What is expected: Going down the listing below, print exactly each line from the one with "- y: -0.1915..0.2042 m" up to and including the one with "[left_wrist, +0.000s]", and skip the rest.

Information shown:
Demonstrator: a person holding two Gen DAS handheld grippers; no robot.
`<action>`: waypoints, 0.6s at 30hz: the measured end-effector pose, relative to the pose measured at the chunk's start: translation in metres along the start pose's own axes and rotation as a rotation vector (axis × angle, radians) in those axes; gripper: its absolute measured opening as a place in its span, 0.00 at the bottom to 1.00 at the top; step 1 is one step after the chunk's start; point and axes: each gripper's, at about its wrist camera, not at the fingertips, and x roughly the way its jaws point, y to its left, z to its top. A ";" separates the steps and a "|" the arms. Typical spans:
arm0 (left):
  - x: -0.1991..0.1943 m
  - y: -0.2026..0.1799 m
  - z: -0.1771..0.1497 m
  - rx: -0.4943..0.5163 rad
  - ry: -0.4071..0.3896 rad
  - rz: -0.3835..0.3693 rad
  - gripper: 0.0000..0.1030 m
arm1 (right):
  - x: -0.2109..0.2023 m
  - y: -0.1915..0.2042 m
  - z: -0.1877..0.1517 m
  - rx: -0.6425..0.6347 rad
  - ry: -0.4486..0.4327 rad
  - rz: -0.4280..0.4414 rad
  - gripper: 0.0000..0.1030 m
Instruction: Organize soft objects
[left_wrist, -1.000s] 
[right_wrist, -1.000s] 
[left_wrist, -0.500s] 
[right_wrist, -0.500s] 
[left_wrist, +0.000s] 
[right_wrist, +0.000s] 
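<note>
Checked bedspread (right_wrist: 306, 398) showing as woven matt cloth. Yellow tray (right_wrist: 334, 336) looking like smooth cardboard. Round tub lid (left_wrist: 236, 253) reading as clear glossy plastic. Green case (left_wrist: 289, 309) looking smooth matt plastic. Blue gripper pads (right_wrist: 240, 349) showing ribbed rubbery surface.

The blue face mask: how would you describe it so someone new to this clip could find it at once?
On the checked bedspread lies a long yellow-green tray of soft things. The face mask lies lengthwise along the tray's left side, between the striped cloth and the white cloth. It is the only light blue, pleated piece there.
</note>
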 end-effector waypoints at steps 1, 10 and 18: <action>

Solved problem:
  - y: -0.1915..0.2042 m
  - z: -0.1877..0.1517 m
  - rx: -0.6425..0.6347 rad
  - ry: -0.4486..0.4327 rad
  - rz: -0.4280..0.4414 rad
  - gripper: 0.0000..0.1030 m
Instruction: Organize soft objects
[left_wrist, -1.000s] 
[right_wrist, -1.000s] 
[left_wrist, -0.500s] 
[right_wrist, -0.500s] 
[left_wrist, +0.000s] 

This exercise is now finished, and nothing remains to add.